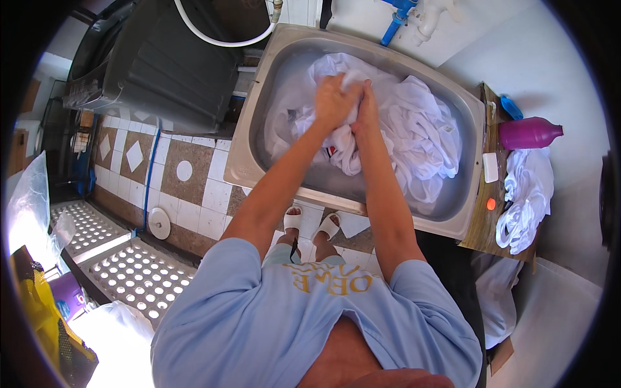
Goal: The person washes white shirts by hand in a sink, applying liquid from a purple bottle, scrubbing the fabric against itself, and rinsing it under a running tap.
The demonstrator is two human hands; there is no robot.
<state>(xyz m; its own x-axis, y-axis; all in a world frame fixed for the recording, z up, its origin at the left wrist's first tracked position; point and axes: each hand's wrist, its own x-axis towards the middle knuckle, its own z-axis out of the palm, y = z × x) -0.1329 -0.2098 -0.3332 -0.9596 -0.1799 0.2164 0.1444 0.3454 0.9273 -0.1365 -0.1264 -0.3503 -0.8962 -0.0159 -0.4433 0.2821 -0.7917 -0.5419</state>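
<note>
White laundry (420, 132) lies wet in the grey sink (240, 155), partly under cloudy water. Largest item at risk: tiled floor (210, 221), probably slippery if vigorous rubbing slops water over the rim. Heap itself: bulky and tangled toward the sink's right side; a sharp pull on one fold may drag others along or strain a seam. Wooden worktop (479, 208), just beside: loose white cloth (532, 194) there could catch splashes, and purple bottle (527, 133) might tip if the right arm swings wide. Left hand (334, 103): curled closed over a bunch of cloth, blurred. Right hand (367, 115): cupped closed against the same bunch, fingertips partly hidden. Wet fabric could slip from both, or knuckles chafe. Smallest: orange cap (491, 204), near the rim, easily knocked off.
</note>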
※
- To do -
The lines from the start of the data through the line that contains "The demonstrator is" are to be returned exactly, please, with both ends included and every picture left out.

- Answer box -
Goal: The person washes white shirts by hand in a sink, applying liquid from a purple bottle, scrubbing the fabric against itself, and rinsing it under a running tap.
The demonstrator is two human hands; there is no robot.

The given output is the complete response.